Well I’m chuffed to have been asked to contribute to this blog – thanks Eco Film Prods! Well what can I say about Sustainable Filmmaking and impact? I can say that we are trying to make an impact within the Media Production Dept at Bournemouth University but not sure how we can measure that impact beyond our ever growing walls. One of our jobs at BU is to ensure students are fully prepared for the competitive market they enter into when graduating from BU.  The Film and TV industry is facing up to the issue of sustainability. Albert Carbon Calculator (run by BAFTA Albert) is a consortium that is leading some of these changes. Many TV programmes (BBC, Sky, ITV) now have deliverables that include a carbon calculation. Calculating the projected footprint at the outset of the programme (i.e. from greenlight stage) and then again at the end of the process which enables, hopefully, a fall in the carbon footprint once carbon reducing measures are put into place.
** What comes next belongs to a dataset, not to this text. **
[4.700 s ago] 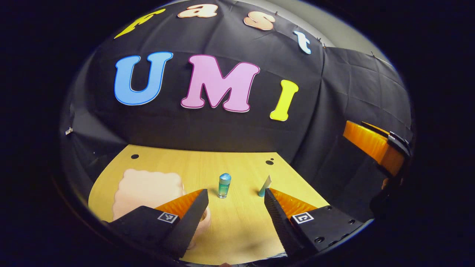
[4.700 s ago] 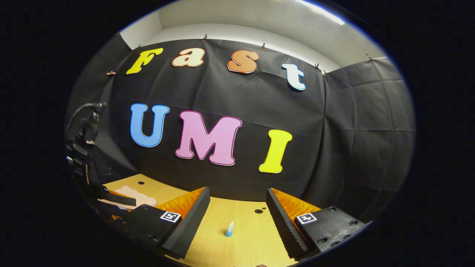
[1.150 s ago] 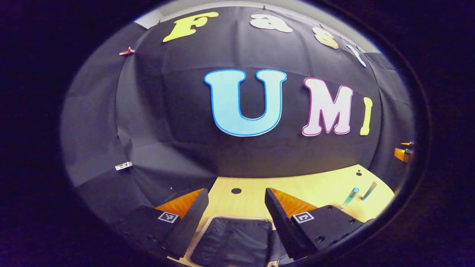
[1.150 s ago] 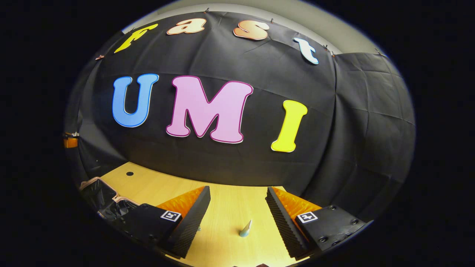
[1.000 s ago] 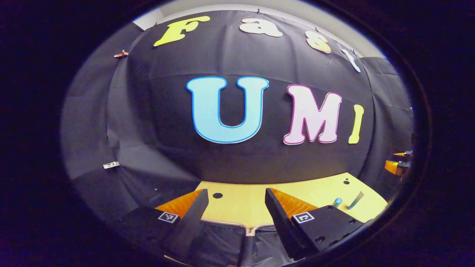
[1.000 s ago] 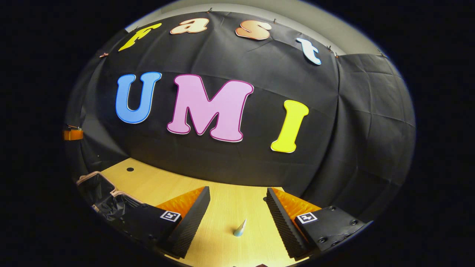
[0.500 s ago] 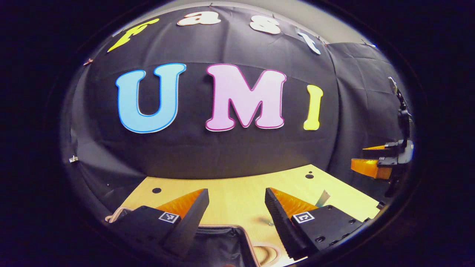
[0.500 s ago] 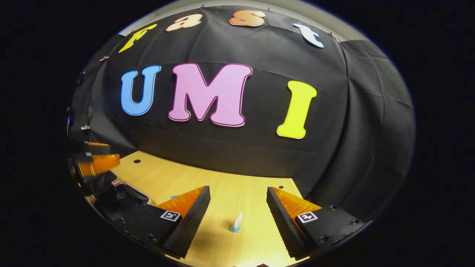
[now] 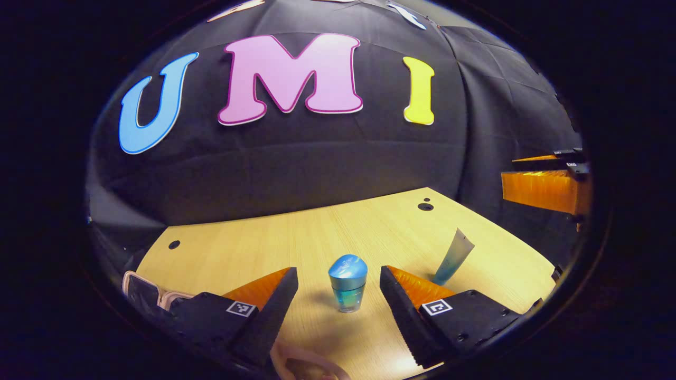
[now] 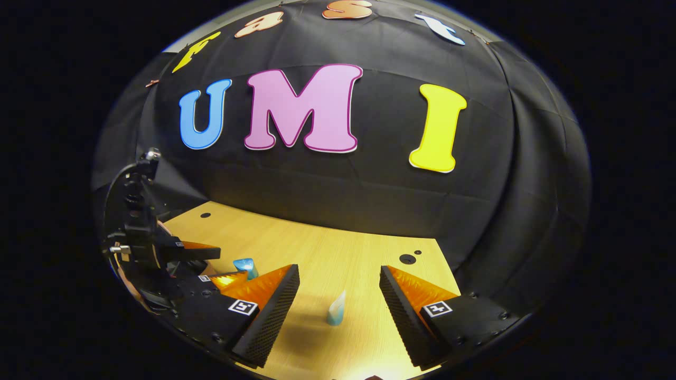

One of my interests is looking at what the industry does and of course sharing that with students but also and particularly in this case enabling students to consider this challenge as future generation film and TV content makers. It’s not easy.  Being a placard-waving-tree-hugger is not everyone’s cup of tea – sometimes that turns people off! One of the first ways to encourage education for sustainable development is to ensure that our staff are carbon literate. 16 staff members undertook the Carbon Literacy Project – Carbon Literacy training day this year which was run by staff from ALBERT consortium. As educators we sometimes make assumptions and presumptions about what we expect from our staff and fellow colleagues. Just because it is accepted that education for sustainable development (ESD) is a good thing doesn’t mean it’s obvious on how to implement that at the coalface of teaching in a media environment. With small baby steps our department now has 16 staff members who are carbon literate and much of the ESD suggests we align our teaching with the 17 sustainable development goals . The next thing is to consider ways of engaging with film and TV industry carbon calculation programmes such as Albert. With several hundred Bournemouth University students making films and programmes every year this kind of decision requires careful consideration around the carbon calculation platform and suitability of such programmes for higher education. Whilst we want to create industry-ready students we need to remember that we are not THE INDUSTRY, we are educators. Recently we have been in talks with ALBERT BAFTA and other interested Higher Education Institutions around moving that conversation on. Watch this space for more news on that.

Ultimately we hope that our impact will be national and international through staff and students engaging with this process and in turn those students will head out into the world with knowledge and sustainable practice firmly within their grasp.